PROBLEM DETAILS:
Exactly as written, transcribe the data that follows.

PROVIDED MATERIAL:
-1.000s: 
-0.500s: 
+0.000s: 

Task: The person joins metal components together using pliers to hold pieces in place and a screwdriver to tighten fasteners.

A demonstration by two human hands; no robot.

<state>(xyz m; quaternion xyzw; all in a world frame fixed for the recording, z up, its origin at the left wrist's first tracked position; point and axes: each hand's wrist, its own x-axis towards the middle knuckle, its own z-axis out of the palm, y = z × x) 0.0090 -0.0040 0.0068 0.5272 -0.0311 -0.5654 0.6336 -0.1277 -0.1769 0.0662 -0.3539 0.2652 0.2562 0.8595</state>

SOLUTION:
-1.000s: 
-0.500s: 
+0.000s: 

Task: The person joins metal components together using pliers to hold pieces in place and a screwdriver to tighten fasteners.

A demonstration by two human hands; no robot.

<state>(xyz m; quaternion xyzw; all in a world frame fixed for the recording, z up, its origin at the left wrist's first tracked position; point and axes: each hand's wrist, its own x-axis towards the middle knuckle, its own z-axis out of the palm, y = z × x) 0.0090 -0.0040 0.0068 0.5272 -0.0311 -0.5654 0.6336 -0.1277 -0.1769 0.0662 -0.3539 0.2652 0.2562 0.8595</state>

The exercise was answered completely.